There's this sense of making it up as they go along in everything Sapphire and Steel do. This is partly because they really are - for all their experience and their skills and their status as professionals, they've never had to tackle a problem quite like this. They've fought Time when it's broken through before, but this time it's different, this time Time is learning. They don't know what will work, in their struggle against the hostile forces, any more than we do.

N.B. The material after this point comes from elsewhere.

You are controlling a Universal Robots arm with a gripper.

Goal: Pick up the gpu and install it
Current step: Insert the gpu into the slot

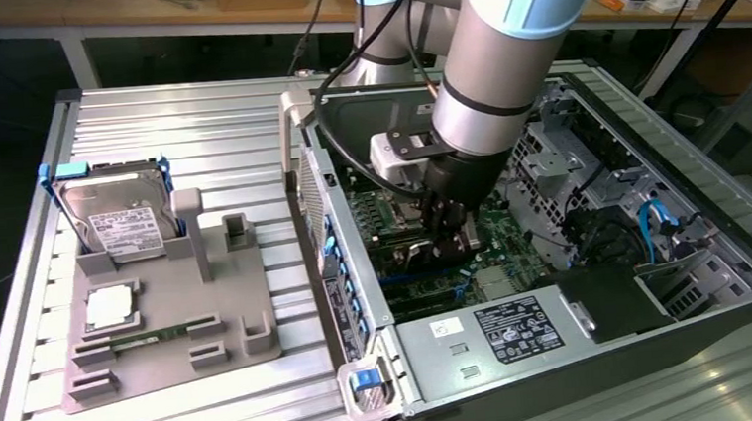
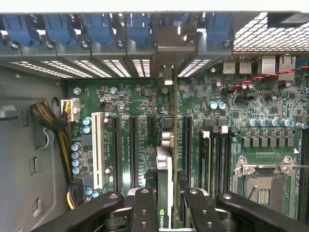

And I love how alien they are, how they shift in and out of focus, sometimes self-evidently Rob's only hope, and sometimes completely untrustworthy. There's a wonderful shot, when Rob is about to let the policeman in, of the two of them standing side by side on the stairs, completely motionless, like bats hanging in a cave. Watching. And you know they aren't going to let it happen, that Rob has no chance against them. All he (and we) can do is hope that they really are on our side.